When parsing a TIF image, the following heap allocation is made in fltLoadTif:
Lftifx+0x2ef1
.text:0000000000002EF1 loc_2EF1:
.text:0000000000002EF1 BA 01 00 00 00 mov edx, 1
.text:0000000000002EF6 48 8B CE mov rcx, rsi
.text:0000000000002EF9 4C 8D 0D E0 3F 03 00 lea r9, aDSrcmLead15Api ; "d:\\srcm\\lead15\\api\\filters\\tif\\co"...
.text:0000000000002F00 44 8D 42 3E lea r8d, [rdx+3Eh]
.text:0000000000002F04 48 0F AF CF imul rcx, rdi
.text:0000000000002F08 48 83 C1 03 add rcx, 3
.text:0000000000002F0C 48 89 4B 08 mov [rbx+8], rcx
.text:0000000000002F10 FF 15 92 24 03 00 call cs:L_LocalAlloc
The allocation size comes from the following equation from the function TIFGetBytesPerTileRow.
Lftifx+60d1
.text:00000000000060D1 loc_60D1:
.text:00000000000060D1 8B 81 C8 00 00 00 mov eax, [rcx+0C8h]
.text:00000000000060D7 0F AF 41 64 imul eax, [rcx+64h]

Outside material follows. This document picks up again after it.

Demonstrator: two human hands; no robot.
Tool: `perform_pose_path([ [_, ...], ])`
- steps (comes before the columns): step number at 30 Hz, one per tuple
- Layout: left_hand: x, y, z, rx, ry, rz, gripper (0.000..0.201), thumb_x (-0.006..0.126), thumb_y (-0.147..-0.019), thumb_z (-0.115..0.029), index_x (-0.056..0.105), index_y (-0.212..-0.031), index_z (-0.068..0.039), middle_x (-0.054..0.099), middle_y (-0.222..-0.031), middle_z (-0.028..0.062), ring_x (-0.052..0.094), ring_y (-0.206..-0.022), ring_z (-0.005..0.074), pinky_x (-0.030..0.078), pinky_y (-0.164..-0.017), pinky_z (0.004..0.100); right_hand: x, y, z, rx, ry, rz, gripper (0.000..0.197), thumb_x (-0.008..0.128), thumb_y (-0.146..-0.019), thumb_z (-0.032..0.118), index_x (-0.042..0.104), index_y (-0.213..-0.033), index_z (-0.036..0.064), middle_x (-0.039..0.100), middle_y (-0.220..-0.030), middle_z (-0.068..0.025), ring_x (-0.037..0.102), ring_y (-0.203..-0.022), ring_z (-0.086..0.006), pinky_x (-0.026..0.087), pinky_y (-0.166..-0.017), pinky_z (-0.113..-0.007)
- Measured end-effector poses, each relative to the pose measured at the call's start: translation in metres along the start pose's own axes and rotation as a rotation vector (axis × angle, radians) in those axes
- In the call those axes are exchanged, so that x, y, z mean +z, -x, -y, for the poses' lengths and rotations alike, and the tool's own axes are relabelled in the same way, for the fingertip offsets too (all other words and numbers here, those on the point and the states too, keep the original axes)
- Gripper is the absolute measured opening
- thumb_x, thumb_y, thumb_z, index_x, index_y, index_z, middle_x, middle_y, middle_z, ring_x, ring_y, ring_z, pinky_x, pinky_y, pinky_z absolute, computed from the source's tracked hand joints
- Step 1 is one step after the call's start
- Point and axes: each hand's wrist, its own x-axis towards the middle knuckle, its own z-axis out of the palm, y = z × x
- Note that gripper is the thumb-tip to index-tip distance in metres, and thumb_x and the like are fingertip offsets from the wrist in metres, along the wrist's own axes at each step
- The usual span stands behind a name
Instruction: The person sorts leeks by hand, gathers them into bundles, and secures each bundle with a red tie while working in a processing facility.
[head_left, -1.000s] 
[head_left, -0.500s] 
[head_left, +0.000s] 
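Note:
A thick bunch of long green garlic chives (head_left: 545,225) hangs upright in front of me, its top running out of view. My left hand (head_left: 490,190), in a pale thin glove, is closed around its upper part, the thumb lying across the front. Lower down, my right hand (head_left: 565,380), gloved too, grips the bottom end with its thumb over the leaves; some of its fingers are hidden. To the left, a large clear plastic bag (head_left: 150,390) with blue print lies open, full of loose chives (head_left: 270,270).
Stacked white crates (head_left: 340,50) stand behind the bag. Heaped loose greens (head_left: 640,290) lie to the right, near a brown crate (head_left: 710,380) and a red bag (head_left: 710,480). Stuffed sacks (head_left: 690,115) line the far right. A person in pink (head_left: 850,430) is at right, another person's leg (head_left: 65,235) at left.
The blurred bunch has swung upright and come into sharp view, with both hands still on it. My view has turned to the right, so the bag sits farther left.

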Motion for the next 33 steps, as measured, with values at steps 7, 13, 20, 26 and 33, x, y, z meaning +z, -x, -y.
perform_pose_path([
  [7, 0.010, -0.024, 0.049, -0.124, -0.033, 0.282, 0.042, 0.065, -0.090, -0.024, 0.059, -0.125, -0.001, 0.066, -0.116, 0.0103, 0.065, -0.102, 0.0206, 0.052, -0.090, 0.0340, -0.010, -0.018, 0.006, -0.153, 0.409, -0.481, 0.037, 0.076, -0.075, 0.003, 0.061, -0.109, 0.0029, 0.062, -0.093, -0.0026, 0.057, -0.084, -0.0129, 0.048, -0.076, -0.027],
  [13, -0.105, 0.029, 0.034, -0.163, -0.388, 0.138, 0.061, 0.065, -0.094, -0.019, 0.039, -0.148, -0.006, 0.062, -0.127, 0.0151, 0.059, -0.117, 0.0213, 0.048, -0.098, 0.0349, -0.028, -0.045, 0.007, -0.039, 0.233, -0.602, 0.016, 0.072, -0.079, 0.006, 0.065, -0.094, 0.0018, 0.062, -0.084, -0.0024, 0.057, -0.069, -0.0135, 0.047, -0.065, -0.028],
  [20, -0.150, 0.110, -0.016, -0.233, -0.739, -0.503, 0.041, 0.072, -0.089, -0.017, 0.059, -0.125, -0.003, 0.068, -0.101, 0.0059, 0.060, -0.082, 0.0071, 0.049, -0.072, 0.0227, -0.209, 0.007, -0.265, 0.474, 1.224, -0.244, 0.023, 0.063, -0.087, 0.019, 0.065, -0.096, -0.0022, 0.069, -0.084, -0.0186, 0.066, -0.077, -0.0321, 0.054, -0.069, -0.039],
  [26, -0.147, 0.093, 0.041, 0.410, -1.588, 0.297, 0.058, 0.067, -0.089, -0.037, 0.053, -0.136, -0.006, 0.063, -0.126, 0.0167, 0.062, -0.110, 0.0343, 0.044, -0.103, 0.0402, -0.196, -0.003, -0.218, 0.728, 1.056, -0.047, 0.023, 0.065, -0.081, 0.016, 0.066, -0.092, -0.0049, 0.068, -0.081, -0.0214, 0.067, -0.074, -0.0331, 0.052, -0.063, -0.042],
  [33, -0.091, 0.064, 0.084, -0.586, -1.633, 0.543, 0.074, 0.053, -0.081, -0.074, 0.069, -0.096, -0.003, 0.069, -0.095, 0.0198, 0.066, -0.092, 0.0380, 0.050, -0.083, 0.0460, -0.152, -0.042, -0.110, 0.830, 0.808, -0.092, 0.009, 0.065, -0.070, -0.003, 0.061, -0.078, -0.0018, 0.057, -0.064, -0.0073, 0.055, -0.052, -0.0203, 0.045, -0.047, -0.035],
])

.text:00000000000060DB 83 C0 07 add eax, 7
.text:00000000000060DE C1 E8 03 shr eax, 3
.text:00000000000060E1 C3 retn
This buffer is then handed off to L_ConvertBuffer. From the documentation, this function “converts data in the specified buffer to the specified bits per pixel and color order. You can convert from any bits per pixel to any bits per pixel.” The first two parameters to this function are a pointer to the input buffer and the width of the image in pixels. The width of the image is calculated using the following equation based on the ImageWidth and SamplesPerPixel.
Lftifx+79d3
.text:00000000000079D3 cmp dword ptr [r14+44h], 2
.text:00000000000079D8 mov eax, [r14+64h]
.text:00000000000079DC jz short loc_79E6
.text:00000000000079DE imul eax, [r14+0C0h]

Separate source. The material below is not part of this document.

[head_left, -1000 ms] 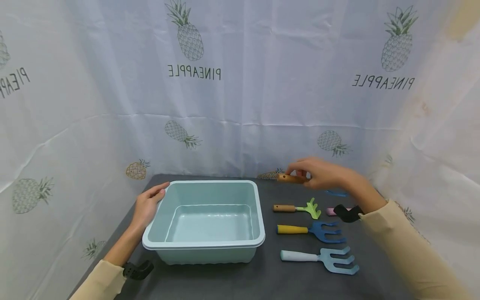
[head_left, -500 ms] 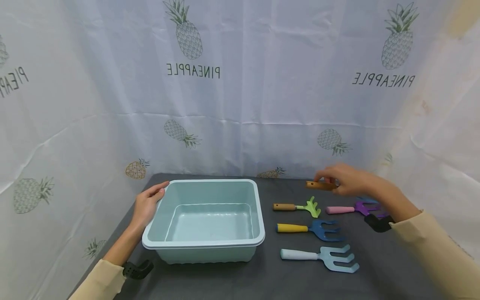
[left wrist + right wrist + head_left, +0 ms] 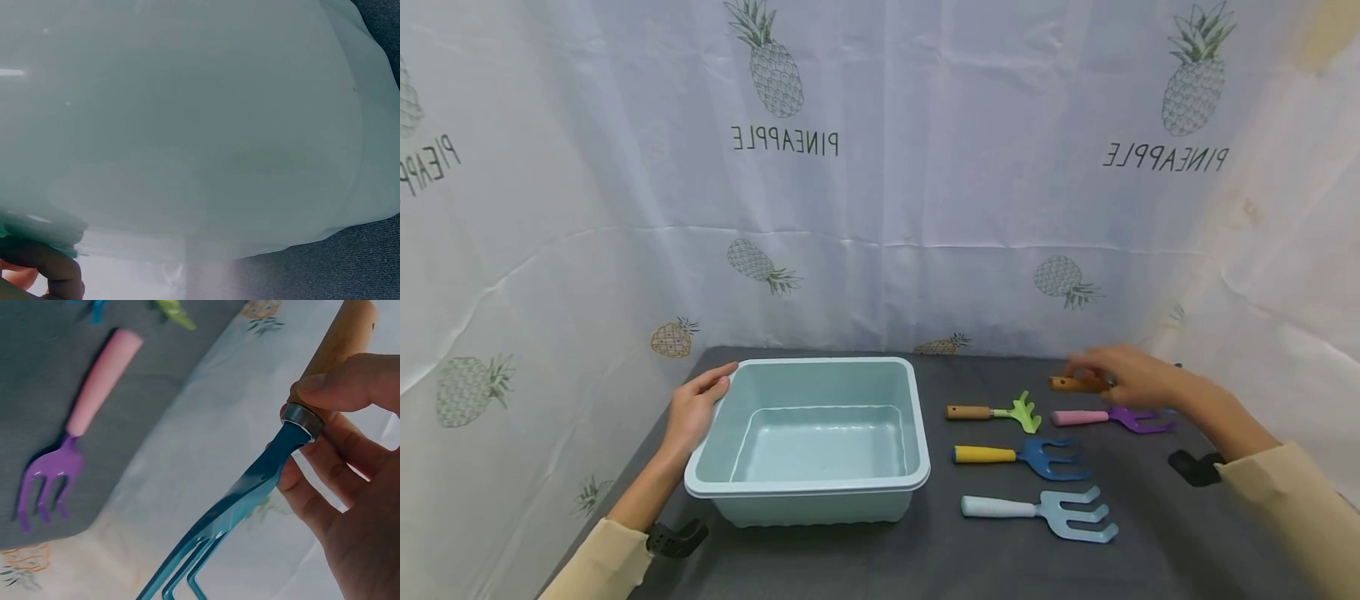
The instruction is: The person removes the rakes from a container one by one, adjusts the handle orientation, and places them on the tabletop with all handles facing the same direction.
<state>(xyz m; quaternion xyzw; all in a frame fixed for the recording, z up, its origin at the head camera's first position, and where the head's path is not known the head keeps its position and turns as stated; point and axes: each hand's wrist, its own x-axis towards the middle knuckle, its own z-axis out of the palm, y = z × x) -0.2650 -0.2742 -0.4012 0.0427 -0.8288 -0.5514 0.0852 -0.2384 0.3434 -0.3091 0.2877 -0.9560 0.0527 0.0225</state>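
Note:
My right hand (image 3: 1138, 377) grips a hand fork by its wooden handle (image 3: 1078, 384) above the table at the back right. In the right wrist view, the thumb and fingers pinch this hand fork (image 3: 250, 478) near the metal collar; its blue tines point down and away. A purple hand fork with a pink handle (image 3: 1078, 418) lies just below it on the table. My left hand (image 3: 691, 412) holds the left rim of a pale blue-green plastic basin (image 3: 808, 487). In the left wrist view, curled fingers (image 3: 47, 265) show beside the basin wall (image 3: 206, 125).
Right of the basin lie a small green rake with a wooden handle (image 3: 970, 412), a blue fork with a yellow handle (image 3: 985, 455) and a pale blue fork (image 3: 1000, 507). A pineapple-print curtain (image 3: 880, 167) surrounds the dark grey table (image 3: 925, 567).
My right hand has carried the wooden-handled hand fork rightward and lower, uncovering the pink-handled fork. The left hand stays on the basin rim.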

During L_ConvertBuffer, an offset is calculated to write data into the allocated buffer.
Ltkrnx+306f3
.text:00000000000306F3 movsxd rax, ebx
.text:00000000000306F6 mov r8d, ebx
.text:00000000000306F9 mov r9, rax
.text:00000000000306FC and r8d, 7
.text:0000000000030700 sar r9, 3
.text:0000000000030704 add r9, rsi ; Offset into the allocated buffer
This offset is then populated with image data.
.text:0000000000030716 loc_30716:
.text:0000000000030716 mov eax, r8d
.text:0000000000030719 sub r8d, 1
.text:000000000003071D jns short loc_30726
.text:000000000003071F lea r8d, [rax+7]
.text:0000000000030723 dec r9
.text:0000000000030726
.text:0000000000030726 loc_30726:
.text:0000000000030726 movzx edx, byte ptr [r9]

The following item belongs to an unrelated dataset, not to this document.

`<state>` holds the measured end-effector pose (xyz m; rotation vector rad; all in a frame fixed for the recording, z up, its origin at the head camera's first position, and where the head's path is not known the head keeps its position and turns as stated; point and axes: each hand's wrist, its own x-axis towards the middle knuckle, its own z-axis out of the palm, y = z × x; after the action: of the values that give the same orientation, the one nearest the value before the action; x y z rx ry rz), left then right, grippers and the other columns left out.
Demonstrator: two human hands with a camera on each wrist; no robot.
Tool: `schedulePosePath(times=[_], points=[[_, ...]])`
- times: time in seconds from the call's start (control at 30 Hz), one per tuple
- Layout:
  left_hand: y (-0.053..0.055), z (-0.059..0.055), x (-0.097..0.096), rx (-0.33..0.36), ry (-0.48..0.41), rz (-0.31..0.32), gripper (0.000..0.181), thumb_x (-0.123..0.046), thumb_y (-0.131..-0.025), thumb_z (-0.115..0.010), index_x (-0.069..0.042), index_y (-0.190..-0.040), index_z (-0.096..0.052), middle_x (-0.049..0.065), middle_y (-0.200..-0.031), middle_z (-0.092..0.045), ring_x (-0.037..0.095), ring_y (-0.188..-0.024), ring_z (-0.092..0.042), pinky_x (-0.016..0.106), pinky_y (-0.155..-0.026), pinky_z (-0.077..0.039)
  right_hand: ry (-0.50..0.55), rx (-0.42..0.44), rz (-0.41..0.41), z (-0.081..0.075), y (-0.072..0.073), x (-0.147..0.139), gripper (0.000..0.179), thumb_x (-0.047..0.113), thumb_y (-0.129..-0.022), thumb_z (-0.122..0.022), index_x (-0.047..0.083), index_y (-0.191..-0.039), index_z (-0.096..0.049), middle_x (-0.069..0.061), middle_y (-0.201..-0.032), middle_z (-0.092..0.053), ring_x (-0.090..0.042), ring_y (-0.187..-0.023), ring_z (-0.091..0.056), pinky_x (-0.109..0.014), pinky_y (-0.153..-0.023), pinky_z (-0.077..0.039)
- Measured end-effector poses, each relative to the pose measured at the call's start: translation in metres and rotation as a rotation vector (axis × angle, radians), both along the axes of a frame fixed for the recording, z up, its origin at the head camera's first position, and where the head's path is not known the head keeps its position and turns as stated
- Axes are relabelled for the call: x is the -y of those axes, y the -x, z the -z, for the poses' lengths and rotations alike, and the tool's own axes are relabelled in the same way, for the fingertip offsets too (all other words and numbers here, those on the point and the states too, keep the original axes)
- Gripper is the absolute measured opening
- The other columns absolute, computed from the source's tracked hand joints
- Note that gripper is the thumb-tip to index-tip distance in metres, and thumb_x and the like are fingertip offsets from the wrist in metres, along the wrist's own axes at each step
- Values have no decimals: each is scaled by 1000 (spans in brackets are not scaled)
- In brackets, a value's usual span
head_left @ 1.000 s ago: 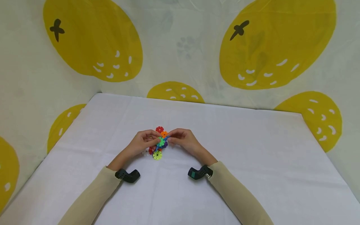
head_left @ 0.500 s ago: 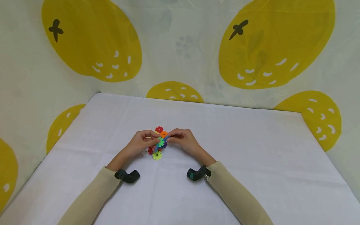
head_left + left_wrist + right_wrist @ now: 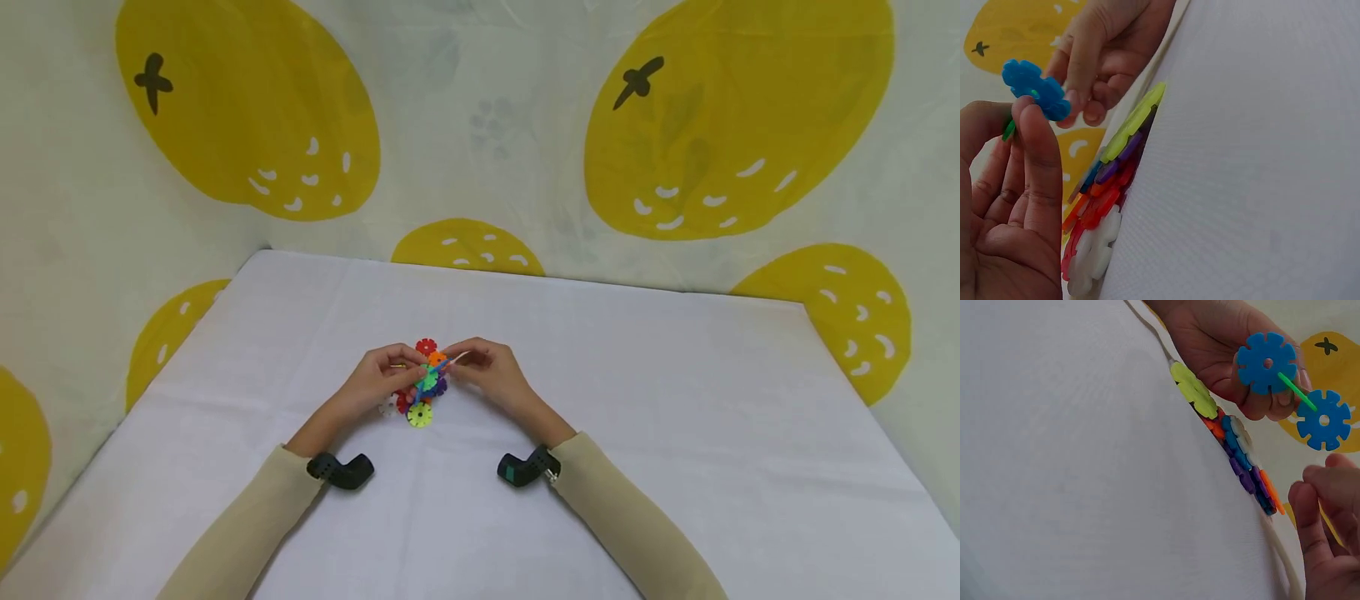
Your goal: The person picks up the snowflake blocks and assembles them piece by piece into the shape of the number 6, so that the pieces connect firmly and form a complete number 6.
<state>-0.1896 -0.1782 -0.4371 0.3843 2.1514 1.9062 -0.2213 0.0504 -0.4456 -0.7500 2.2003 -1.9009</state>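
Observation:
My left hand (image 3: 386, 379) pinches a green notched plastic disc (image 3: 427, 379) between thumb and fingertips. In the right wrist view that green disc (image 3: 428, 381) shows edge-on, joining two blue notched discs (image 3: 1266, 363), one at each end. The farther blue disc (image 3: 1324, 420) stands clear of my right fingers. My right hand (image 3: 487, 367) is just beside it, fingers loosely bent, thumb and forefinger slightly parted, nothing visible between them. Below the hands lies a loose pile of notched discs, including a yellow-green disc (image 3: 420, 414), a red disc (image 3: 426, 346) and an orange disc (image 3: 438, 359).
A white cloth (image 3: 637, 417) covers the table. Purple discs (image 3: 1242, 475) and a whitish disc (image 3: 1094, 256) lie among the pile, partly hidden by my hands. Behind the table hangs a pale curtain (image 3: 480, 167) printed with yellow fruit.
My right fingers were on the blue disc at the right; now they have parted from it, and a gap shows between thumb and forefinger. My left hand keeps its pinch, nearly still.

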Motion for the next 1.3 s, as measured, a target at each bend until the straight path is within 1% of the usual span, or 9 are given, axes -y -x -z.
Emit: schedulePosePath(times=[0.13, 0.3, 0.47, 0.63, 0.8, 0.97, 1.1, 1.2, 1.3], points=[[2, 2, 2, 30, -35, 19, 22, -8, -95, -63, 6, -111, -57, 5, -87, -66, 14, -63, -62, 24, -64, -56, -56, 45, 76, 4, 3, 0, 20, 6, -90, -69, 3, -110, -71, -10, -100, -69, -14, -77, -64, -22, -72, -53], [2, 3, 2, 63, -54, 34, 21, -10, -95, -64, 3, -109, -56, 6, -86, -65, 14, -63, -62, 25, -64, -56, -152, 85, 70, 6, 9, 6, 25, 12, -90, -71, 4, -114, -70, -11, -99, -69, -11, -76, -63, -21, -71, -51], [2, 4, 2, 84, -66, 41, 25, -11, -94, -65, 4, -111, -55, 7, -87, -66, 15, -65, -64, 26, -66, -56, -275, 71, 94, 4, 13, 11, 32, 16, -87, -75, 5, -116, -71, -11, -104, -65, -11, -71, -55, -21, -65, -43], [3, 4, 2, 80, -80, 31, 29, -7, -93, -65, 8, -117, -55, 6, -89, -67, 14, -67, -64, 25, -67, -56, -335, 93, 109, 1, 13, 13, 31, 19, -85, -77, 7, -113, -72, -9, -95, -58, -13, -63, -47, -23, -57, -36], [3, 3, 2, 77, -62, -1, 31, -9, -92, -67, 8, -116, -57, 4, -87, -68, 14, -68, -64, 25, -68, -56, -276, 115, 128, -1, 11, 12, 22, 17, -86, -75, 5, -105, -72, -6, -90, -65, -11, -64, -51, -22, -58, -40], [3, 3, 3, 49, -14, -70, 32, -15, -93, -67, 3, -119, -60, 3, -93, -68, 14, -71, -64, 23, -71, -56, -171, 202, 117, -3, 11, 11, 19, 15, -91, -70, 1, -103, -70, -6, -84, -70, -12, -62, -56, -21, -59, -49], [3, 3, 4, 17, 21, -100, 32, -16, -94, -66, 3, -120, -62, 3, -96, -67, 14, -75, -64, 22, -73, -55, -102, 258, 138, -4, 11, 10, 21, 16, -91, -70, 3, -107, -69, -5, -80, -67, -13, -58, -54, -21, -54, -46], [3, 4, 4, 3, 31, -98, 31, -17, -95, -65, 2, -119, -64, 4, -102, -69, 13, -83, -64, 22, -77, -54, -27, 296, 169, -3, 12, 9, 21, 15, -91, -70, 4, -109, -69, -4, -79, -66, -14, -57, -54, -21, -52, -43], [4, 4, 4, -3, 46, -98, 31, -20, -95, -65, 0, -118, -66, 6, -111, -69, 12, -91, -64, 22, -81, -53, 66, 334, 187, -4, 13, 8, 22, 12, -92, -68, 2, -112, -68, -5, -81, -67, -14, -58, -56, -20, -52, -45]])
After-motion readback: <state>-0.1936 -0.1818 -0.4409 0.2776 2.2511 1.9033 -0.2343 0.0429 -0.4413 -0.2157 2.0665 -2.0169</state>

.text:000000000003072A dec r10
.text:000000000003072D mov ecx, 7
.text:0000000000030732 sub cl, r8b
.text:0000000000030735 shr rdx, cl
.text:0000000000030738 and edx, 1
.text:000000000003073B movzx eax, [rsp+rdx+170h+var_140]
.text:0000000000030740 mov [r10], al ; Writing to the offset in the allocated buffer
.text:0000000000030743 sub r11, 1
.text:0000000000030747 jnz short loc_30716
A specially crafted TIF file can cause this offset to be out of bounds from the original heap allocation. This would result in an out of bounds write on the heap, potentially leading to code execution.
>>> analyze -v
MODULE_NAME: Ltkrnx
Ltkrnx
IMAGE_NAME: Ltkrnx.dll
DEBUG_FLR_IMAGE_TIMESTAMP: 5c798982
FAILURE_BUCKET_ID: INVALID_POINTER_WRITE_AVRF_c0000005_Ltkrnx.dll!L_CalcConvertSize
BUCKET_ID: APPLICATION_FAULT_INVALID_POINTER_WRITE_AVRF_Ltkrnx!L_CalcConvertSize+a80
FAILURE_EXCEPTION_CODE: c0000005
2019-08-08 - Vendor Disclosure
2019-11-03 - Vendor Patched
2019-11-05 - Public Release
Discovered by Marcin Towalski and Cory Duplantis of Cisco Talos.